Scan the material and copy out each line where the word "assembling" occurs.

─── Information given ───

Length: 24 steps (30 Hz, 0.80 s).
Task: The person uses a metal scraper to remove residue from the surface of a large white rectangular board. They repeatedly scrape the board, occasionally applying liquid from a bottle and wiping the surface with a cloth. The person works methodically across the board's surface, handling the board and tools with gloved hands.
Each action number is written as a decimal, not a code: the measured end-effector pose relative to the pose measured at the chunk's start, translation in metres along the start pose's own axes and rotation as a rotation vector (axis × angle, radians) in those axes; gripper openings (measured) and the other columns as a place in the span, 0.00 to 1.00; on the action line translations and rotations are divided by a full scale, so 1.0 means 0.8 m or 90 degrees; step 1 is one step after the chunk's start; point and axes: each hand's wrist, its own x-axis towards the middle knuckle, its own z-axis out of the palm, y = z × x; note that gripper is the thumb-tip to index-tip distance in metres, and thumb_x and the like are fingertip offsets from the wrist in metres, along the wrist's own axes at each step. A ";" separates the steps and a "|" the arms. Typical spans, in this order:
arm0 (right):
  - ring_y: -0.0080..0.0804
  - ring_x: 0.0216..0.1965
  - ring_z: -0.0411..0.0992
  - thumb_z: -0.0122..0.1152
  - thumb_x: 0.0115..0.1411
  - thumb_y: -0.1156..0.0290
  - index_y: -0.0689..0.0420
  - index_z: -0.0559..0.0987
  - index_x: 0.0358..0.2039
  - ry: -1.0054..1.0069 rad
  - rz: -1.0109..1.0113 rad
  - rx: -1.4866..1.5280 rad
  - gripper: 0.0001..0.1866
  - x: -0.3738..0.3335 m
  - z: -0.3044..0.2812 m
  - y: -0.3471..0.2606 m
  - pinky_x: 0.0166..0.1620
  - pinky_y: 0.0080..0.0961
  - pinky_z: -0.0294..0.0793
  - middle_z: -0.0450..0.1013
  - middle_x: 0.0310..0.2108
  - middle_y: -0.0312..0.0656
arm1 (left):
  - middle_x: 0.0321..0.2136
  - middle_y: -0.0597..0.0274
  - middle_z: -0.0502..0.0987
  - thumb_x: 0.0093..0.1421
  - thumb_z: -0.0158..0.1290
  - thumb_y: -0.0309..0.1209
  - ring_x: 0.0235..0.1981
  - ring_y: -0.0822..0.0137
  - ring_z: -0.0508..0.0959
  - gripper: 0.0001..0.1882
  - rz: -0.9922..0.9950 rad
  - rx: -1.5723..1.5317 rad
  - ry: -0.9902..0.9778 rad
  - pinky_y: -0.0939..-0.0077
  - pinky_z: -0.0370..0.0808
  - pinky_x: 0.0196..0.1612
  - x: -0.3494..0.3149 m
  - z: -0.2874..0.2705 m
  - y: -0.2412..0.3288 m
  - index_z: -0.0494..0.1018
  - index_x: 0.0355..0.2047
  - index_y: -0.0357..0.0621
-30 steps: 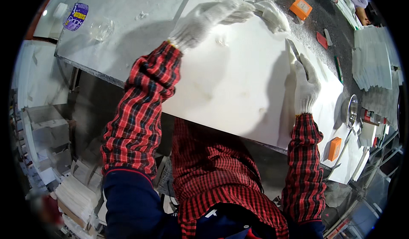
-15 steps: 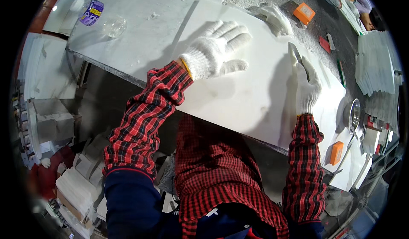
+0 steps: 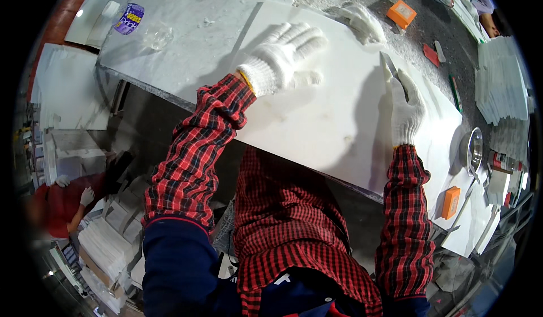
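Note:
A smooth white slab (image 3: pixel 317 127) lies flat on the worktable. Over its left part my left hand (image 3: pixel 280 59), in a white knit glove, is stretched out palm down with the fingers spread and nothing in it. Whether it presses on the surface or hovers just above, I cannot tell. At the slab's right side my right hand (image 3: pixel 408 109), gloved the same way, is closed around a flat grey metal blade (image 3: pixel 388 63) that points away from me. Its handle is hidden in the glove.
A crumpled white glove or cloth (image 3: pixel 365 24) and an orange box (image 3: pixel 401 14) lie beyond the slab. A clear plastic bottle (image 3: pixel 158 37) lies at left. A metal bowl (image 3: pixel 473 151) and an orange block (image 3: pixel 450 203) sit at right. A co-worker in red (image 3: pixel 68 204) is at lower left.
My left hand has slid slightly left across the slab. My right hand keeps its hold on the blade. The view has shifted a little, and more of the co-worker in red shows.

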 end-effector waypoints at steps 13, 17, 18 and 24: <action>0.31 0.52 0.78 0.62 0.70 0.64 0.64 0.81 0.58 -0.021 -0.016 0.036 0.21 -0.007 0.004 -0.012 0.57 0.27 0.74 0.81 0.52 0.47 | 0.76 0.55 0.54 0.68 0.38 0.68 0.78 0.50 0.50 0.43 0.094 -0.075 -0.059 0.46 0.41 0.78 -0.018 0.007 0.011 0.59 0.74 0.55; 0.30 0.54 0.77 0.60 0.70 0.63 0.62 0.80 0.59 -0.037 -0.010 0.008 0.22 -0.004 0.001 -0.006 0.58 0.26 0.73 0.80 0.54 0.46 | 0.77 0.52 0.52 0.67 0.42 0.67 0.78 0.48 0.46 0.45 0.127 -0.156 -0.091 0.46 0.38 0.78 -0.037 -0.009 0.021 0.58 0.74 0.52; 0.30 0.54 0.77 0.60 0.71 0.62 0.61 0.80 0.60 -0.041 -0.021 -0.018 0.22 -0.006 0.000 -0.010 0.58 0.26 0.73 0.80 0.55 0.46 | 0.77 0.52 0.51 0.66 0.42 0.68 0.79 0.47 0.45 0.46 0.083 -0.117 -0.053 0.45 0.37 0.78 -0.034 -0.006 0.015 0.57 0.75 0.51; 0.29 0.50 0.78 0.61 0.70 0.62 0.60 0.80 0.60 -0.020 -0.006 0.022 0.22 -0.004 -0.008 -0.002 0.55 0.25 0.75 0.81 0.53 0.45 | 0.79 0.52 0.45 0.66 0.36 0.71 0.79 0.48 0.40 0.51 -0.017 -0.062 -0.159 0.46 0.33 0.78 0.018 -0.011 0.038 0.50 0.77 0.47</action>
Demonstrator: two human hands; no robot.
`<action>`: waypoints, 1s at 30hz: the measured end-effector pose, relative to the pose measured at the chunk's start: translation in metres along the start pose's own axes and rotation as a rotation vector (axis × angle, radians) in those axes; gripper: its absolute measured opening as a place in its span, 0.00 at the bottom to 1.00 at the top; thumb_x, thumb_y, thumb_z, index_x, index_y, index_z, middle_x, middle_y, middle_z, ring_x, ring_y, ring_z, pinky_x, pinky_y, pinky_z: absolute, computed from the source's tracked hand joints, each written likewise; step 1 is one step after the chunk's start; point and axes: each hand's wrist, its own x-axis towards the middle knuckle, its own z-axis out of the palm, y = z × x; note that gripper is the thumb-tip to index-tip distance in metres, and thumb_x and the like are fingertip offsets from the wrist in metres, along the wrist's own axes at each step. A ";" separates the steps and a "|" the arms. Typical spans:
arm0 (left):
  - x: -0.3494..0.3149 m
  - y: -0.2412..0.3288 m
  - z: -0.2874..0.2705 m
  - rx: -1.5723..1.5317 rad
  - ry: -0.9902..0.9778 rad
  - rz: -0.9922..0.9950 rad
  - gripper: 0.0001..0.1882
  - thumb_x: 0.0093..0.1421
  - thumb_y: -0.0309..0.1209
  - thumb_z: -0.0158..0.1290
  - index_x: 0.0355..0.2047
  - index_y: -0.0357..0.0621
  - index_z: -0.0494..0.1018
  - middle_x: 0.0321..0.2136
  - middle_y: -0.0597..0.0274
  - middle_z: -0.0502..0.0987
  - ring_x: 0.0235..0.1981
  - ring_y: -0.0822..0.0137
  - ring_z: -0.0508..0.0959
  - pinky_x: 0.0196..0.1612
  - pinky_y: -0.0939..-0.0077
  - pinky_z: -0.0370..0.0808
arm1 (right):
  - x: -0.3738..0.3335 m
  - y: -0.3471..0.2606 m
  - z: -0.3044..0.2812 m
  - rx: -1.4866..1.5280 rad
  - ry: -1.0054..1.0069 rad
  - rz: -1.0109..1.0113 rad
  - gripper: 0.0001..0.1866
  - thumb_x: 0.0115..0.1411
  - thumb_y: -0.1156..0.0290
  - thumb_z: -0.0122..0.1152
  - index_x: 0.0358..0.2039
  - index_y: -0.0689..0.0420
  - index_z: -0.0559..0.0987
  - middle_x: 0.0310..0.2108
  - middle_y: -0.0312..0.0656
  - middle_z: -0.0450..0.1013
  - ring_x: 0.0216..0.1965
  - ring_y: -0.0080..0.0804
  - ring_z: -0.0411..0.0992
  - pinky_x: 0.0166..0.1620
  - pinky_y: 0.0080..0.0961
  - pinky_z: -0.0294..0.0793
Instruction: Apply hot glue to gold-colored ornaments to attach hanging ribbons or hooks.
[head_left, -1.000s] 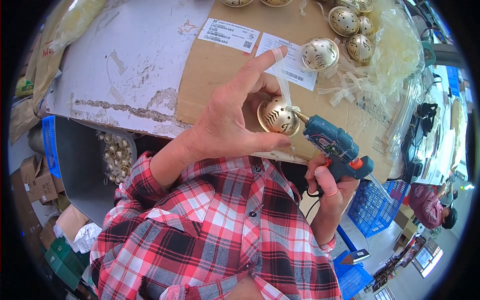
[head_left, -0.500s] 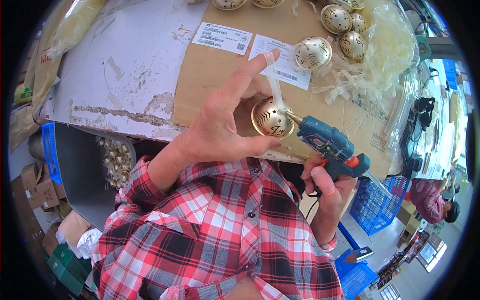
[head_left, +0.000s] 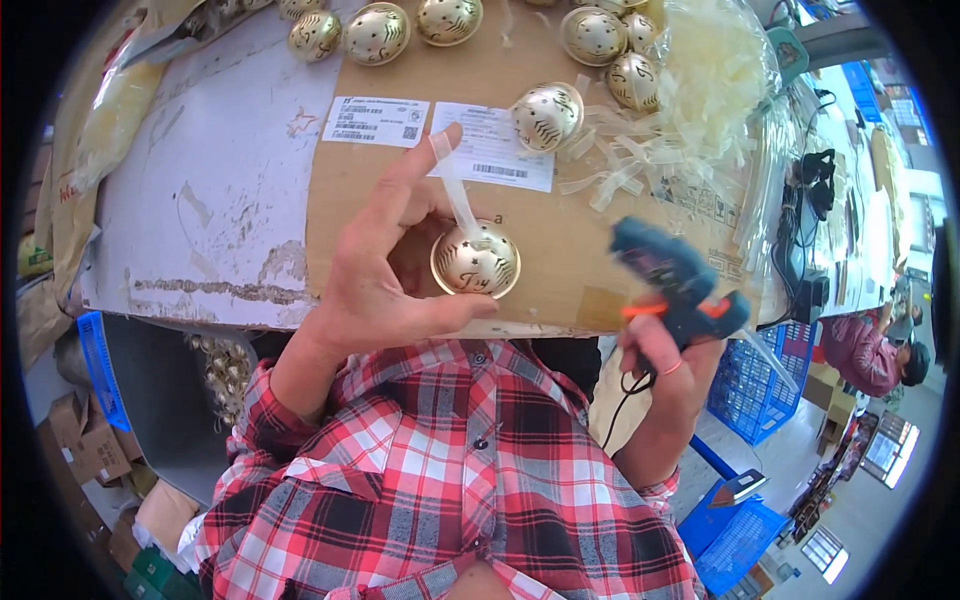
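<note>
My left hand (head_left: 375, 265) curls around a gold jingle bell (head_left: 476, 262) with star cut-outs, thumb at its near edge and other fingers behind it, partly hidden. A translucent ribbon (head_left: 455, 190) runs from the bell's top up to my raised left index finger, looped around its tip. In my right hand (head_left: 672, 370) is a dark teal hot glue gun (head_left: 675, 275) with an orange trigger, blurred, its front end apart from the bell and to its right. A clear glue stick (head_left: 768, 358) sticks out of its back.
Cardboard (head_left: 375, 215) with paper labels covers part of the worn white table (head_left: 225, 225). Another gold bell (head_left: 547, 117) lies beyond my hand, near loose ribbon strips (head_left: 615, 165) and a plastic bag (head_left: 705, 90). Several bells line the far side. A grey bin (head_left: 165, 390) stands lower left.
The glue gun has pulled back to the right, its nozzle no longer at the bell. The left hand still holds bell and ribbon. The whole view has shifted, showing more bells at the far side.
</note>
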 end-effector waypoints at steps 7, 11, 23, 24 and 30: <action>0.005 -0.001 0.006 0.085 -0.059 0.010 0.59 0.41 0.22 0.72 0.67 0.31 0.43 0.66 0.43 0.54 0.52 0.57 0.75 0.53 0.66 0.75 | 0.062 0.005 0.023 0.206 0.081 -0.417 0.15 0.49 0.79 0.63 0.39 0.62 0.72 0.43 0.50 0.71 0.41 0.39 0.75 0.45 0.38 0.75; 0.002 -0.002 0.005 0.074 -0.067 0.043 0.59 0.41 0.22 0.72 0.67 0.30 0.43 0.64 0.42 0.56 0.52 0.57 0.75 0.54 0.65 0.74 | 0.077 -0.003 0.030 0.059 0.061 -0.407 0.15 0.51 0.82 0.61 0.40 0.63 0.71 0.49 0.51 0.69 0.49 0.46 0.73 0.52 0.48 0.74; 0.000 -0.002 0.007 0.050 -0.053 0.047 0.60 0.41 0.26 0.73 0.66 0.27 0.43 0.64 0.38 0.56 0.51 0.57 0.75 0.55 0.65 0.72 | 0.084 0.011 0.021 0.231 0.113 -0.553 0.14 0.51 0.81 0.61 0.39 0.61 0.72 0.52 0.55 0.68 0.54 0.47 0.70 0.58 0.43 0.68; 0.000 -0.001 0.007 0.060 -0.041 0.028 0.60 0.41 0.26 0.72 0.66 0.26 0.43 0.61 0.38 0.60 0.51 0.58 0.76 0.54 0.66 0.73 | 0.082 0.000 0.025 0.164 0.095 -0.471 0.14 0.51 0.80 0.60 0.40 0.62 0.72 0.54 0.55 0.67 0.58 0.48 0.66 0.61 0.43 0.65; -0.003 -0.001 0.001 -0.032 -0.026 0.015 0.56 0.42 0.24 0.71 0.65 0.28 0.46 0.66 0.40 0.54 0.50 0.60 0.76 0.51 0.68 0.76 | 0.062 -0.003 0.019 0.279 -0.088 -0.350 0.16 0.51 0.78 0.59 0.41 0.64 0.71 0.52 0.56 0.67 0.57 0.51 0.67 0.54 0.53 0.72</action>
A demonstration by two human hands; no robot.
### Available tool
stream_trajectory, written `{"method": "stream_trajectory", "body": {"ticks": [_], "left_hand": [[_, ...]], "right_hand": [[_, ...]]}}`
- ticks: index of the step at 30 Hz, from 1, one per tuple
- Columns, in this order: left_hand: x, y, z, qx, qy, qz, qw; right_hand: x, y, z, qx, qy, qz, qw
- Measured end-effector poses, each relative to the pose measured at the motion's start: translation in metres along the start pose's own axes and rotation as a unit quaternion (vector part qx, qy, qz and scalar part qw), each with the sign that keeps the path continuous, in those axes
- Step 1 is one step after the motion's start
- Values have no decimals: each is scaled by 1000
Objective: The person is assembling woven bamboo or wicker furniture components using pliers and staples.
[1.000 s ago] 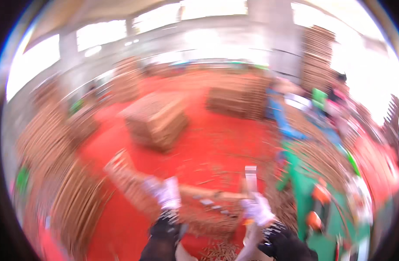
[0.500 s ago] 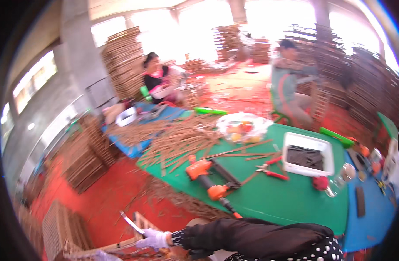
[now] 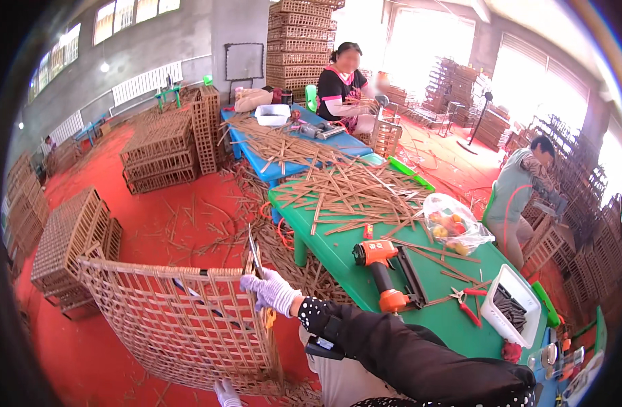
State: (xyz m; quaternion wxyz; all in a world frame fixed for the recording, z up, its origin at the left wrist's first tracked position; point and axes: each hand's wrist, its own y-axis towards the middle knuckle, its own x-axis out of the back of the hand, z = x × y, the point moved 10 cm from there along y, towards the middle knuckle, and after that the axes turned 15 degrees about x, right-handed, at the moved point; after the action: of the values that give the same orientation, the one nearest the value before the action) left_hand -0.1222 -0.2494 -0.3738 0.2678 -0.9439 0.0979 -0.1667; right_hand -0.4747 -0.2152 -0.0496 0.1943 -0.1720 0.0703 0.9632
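A brown woven basket (image 3: pixel 182 319) of crossed strips stands tilted at the lower left, its open lattice facing me. At its upper right corner is my right hand (image 3: pixel 270 292) in a striped white glove, closed around a knife (image 3: pixel 255 249) whose slim curved blade points up. A yellow-orange piece, perhaps its handle end, shows below the fist. My left hand (image 3: pixel 227 392), also gloved, is at the basket's lower edge by the picture's bottom; its fingers seem closed on the strips, though most of that hand is cut off.
A green table (image 3: pixel 345 271) at my right bears loose wooden strips (image 3: pixel 352 193), an orange nail gun (image 3: pixel 385 275), red-handled pliers (image 3: pixel 467 305), a bag of fruit (image 3: pixel 453 224) and a white tray (image 3: pixel 533 308). Basket stacks (image 3: pixel 70 244) stand left; scraps litter the red floor. Two people sit beyond.
The view has swung left, bringing the table rightward. More of the basket shows, raised in front of me. My right hand still holds the knife, now at the basket's upper corner.
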Motion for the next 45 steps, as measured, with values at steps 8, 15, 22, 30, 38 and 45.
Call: {"method": "stream_trajectory", "body": {"ticks": [8,15,22,30,38,45], "left_hand": [[-11,-39,184,326,-167,-40,930],[-8,-17,191,338,-101,-58,934],[5,-43,216,458,-245,-32,854],[-16,-63,169,379,-509,18,773],[57,-63,175,364,-461,-119,801],[169,-72,61,240,-340,-26,909]], "right_hand": [[24,15,-18,36,-11,-106,994],[90,77,10,38,-170,-179,968],[113,87,-26,-17,-148,-245,958],[135,64,-46,-64,-180,-330,925],[159,55,-70,-87,-117,-335,931],[162,21,-95,-108,-50,-307,944]]}}
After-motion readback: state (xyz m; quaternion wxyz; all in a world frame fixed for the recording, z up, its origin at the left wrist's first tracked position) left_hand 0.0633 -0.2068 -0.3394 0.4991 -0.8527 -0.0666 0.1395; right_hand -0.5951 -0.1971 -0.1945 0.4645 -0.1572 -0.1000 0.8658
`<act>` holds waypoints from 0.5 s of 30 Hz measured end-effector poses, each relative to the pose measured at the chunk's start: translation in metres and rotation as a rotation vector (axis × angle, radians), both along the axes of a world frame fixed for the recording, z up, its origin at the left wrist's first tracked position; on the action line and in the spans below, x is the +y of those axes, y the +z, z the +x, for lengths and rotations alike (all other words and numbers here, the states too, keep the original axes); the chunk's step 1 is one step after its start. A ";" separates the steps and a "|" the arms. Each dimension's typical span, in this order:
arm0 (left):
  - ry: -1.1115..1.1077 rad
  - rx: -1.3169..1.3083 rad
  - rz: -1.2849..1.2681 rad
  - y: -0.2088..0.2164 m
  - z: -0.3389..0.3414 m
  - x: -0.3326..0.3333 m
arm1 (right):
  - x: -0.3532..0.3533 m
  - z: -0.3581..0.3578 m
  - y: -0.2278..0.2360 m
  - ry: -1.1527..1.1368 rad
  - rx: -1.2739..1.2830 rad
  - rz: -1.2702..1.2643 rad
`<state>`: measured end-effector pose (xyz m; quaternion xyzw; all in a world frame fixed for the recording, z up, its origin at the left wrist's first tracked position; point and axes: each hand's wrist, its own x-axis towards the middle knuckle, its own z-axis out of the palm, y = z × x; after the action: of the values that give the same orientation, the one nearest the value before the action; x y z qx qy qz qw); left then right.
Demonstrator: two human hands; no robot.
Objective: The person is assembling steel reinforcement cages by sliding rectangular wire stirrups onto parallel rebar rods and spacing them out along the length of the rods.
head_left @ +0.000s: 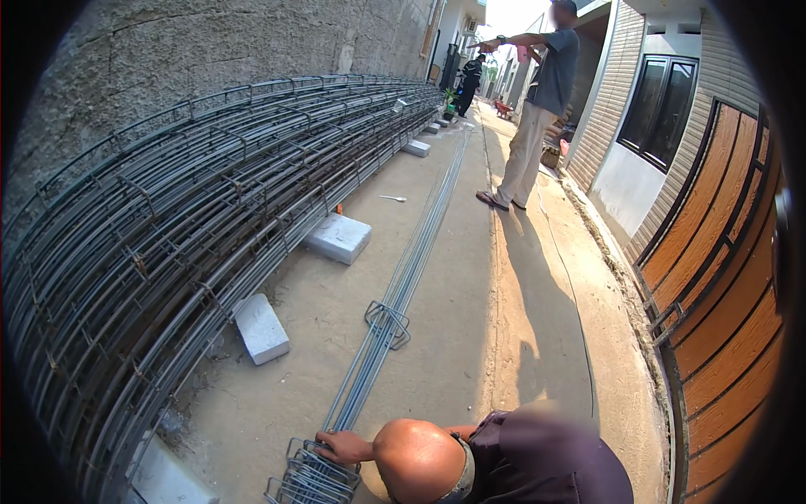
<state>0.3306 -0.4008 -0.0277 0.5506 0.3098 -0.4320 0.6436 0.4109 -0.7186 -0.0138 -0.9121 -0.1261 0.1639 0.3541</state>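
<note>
Neither of my hands shows. At the lower edge a crouching person in a dark purple top (579, 470) has a bare knee (420, 458) raised. That person's hand (342, 447) rests on a heap of bent steel stirrups (311, 480); whether the fingers grip one is unclear. Long thin steel rods (411, 269) run from the heap up the middle of the lane. Two loose stirrups (388, 324) encircle the rods partway along.
Stacked rebar cages (193, 202) line the rough wall on the left, raised on pale blocks (338, 238). A standing person (546, 101) in a grey shirt holds an arm out, and another (470, 84) is farther back. A cable (575, 294) lies near the wooden gate (722, 336).
</note>
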 end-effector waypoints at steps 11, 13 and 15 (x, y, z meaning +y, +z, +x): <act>-0.041 -0.013 0.012 0.007 0.000 0.000 | 0.000 -0.002 0.000 -0.011 -0.059 0.029; -0.046 -0.016 0.027 0.008 0.000 0.000 | 0.000 -0.002 0.000 -0.008 -0.059 0.048; -0.056 -0.012 0.029 0.008 0.000 0.000 | 0.000 -0.002 0.000 -0.020 -0.021 0.010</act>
<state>0.3303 -0.4012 -0.0194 0.5709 0.2965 -0.4420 0.6252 0.4091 -0.7183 -0.0135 -0.9131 -0.1215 0.1503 0.3590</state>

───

Solution to this task:
Objective: The person is assembling woven bamboo or wicker furniture components using pliers and staples.
Objective: The person is assembling steel reinforcement cages by sliding rectangular wire stirrups onto parallel rebar rods and spacing them out along the length of the rods.

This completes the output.